-- Dataset extract follows --
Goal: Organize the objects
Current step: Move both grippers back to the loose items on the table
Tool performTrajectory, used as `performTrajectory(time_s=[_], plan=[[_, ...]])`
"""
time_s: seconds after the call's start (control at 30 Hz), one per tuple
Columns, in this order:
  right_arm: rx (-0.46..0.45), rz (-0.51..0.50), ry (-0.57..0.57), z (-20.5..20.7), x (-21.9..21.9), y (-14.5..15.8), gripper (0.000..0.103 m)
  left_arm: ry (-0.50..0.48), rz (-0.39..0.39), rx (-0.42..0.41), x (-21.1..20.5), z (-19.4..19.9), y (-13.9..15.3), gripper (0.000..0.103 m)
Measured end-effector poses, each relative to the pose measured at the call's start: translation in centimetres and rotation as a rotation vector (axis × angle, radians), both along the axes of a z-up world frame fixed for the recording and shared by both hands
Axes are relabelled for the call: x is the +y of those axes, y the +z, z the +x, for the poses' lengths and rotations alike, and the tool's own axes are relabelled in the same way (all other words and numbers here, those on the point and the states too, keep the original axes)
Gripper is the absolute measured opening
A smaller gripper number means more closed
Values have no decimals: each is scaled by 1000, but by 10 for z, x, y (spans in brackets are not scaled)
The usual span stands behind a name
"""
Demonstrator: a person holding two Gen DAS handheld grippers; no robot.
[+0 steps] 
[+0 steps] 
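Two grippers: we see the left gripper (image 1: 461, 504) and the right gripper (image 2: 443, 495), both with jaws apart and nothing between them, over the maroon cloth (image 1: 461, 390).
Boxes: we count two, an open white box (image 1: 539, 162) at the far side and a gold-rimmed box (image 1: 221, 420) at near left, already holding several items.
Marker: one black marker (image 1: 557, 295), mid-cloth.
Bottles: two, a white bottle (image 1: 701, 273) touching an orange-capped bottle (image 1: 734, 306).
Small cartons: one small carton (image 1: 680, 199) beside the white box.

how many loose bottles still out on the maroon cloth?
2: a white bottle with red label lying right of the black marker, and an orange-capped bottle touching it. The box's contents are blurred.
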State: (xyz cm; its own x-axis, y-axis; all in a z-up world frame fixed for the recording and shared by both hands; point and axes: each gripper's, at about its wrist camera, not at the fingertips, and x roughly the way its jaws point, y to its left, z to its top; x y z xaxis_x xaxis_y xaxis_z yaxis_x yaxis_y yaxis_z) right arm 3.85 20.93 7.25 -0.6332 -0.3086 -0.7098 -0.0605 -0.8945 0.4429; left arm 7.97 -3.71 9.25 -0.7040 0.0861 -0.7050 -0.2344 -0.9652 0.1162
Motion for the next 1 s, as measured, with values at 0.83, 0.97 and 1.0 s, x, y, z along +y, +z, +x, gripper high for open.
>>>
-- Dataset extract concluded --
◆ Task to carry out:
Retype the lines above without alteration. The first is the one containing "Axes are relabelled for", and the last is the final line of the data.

◆ Task solution:
Axes are relabelled for the call: x is the +y of those axes, y the +z, z the +x, for the poses' lengths and rotations alike, and the tool's own axes are relabelled in the same way (all other words and numbers here, those on the point and the states too, keep the original axes)
Gripper is the absolute measured opening
A smaller gripper number means more closed
Values have no decimals: each is scaled by 1000, but by 10 for z, x, y (spans in brackets are not scaled)
The usual span stands behind a name
"""
Demonstrator: a person holding two Gen DAS handheld grippers; no robot.
[+0 steps] 
[+0 steps] 
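Two grippers: we see the left gripper (image 1: 461, 504) and the right gripper (image 2: 443, 495), both with jaws apart and nothing between them, over the maroon cloth (image 1: 461, 390).
Boxes: we count two, an open white box (image 1: 539, 162) at the far side and a gold-rimmed box (image 1: 221, 420) at near left, already holding several items.
Marker: one black marker (image 1: 557, 295), mid-cloth.
Bottles: two, a white bottle (image 1: 701, 273) touching an orange-capped bottle (image 1: 734, 306).
Small cartons: one small carton (image 1: 680, 199) beside the white box.

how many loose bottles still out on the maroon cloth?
2: a white bottle with red label lying right of the black marker, and an orange-capped bottle touching it. The box's contents are blurred.
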State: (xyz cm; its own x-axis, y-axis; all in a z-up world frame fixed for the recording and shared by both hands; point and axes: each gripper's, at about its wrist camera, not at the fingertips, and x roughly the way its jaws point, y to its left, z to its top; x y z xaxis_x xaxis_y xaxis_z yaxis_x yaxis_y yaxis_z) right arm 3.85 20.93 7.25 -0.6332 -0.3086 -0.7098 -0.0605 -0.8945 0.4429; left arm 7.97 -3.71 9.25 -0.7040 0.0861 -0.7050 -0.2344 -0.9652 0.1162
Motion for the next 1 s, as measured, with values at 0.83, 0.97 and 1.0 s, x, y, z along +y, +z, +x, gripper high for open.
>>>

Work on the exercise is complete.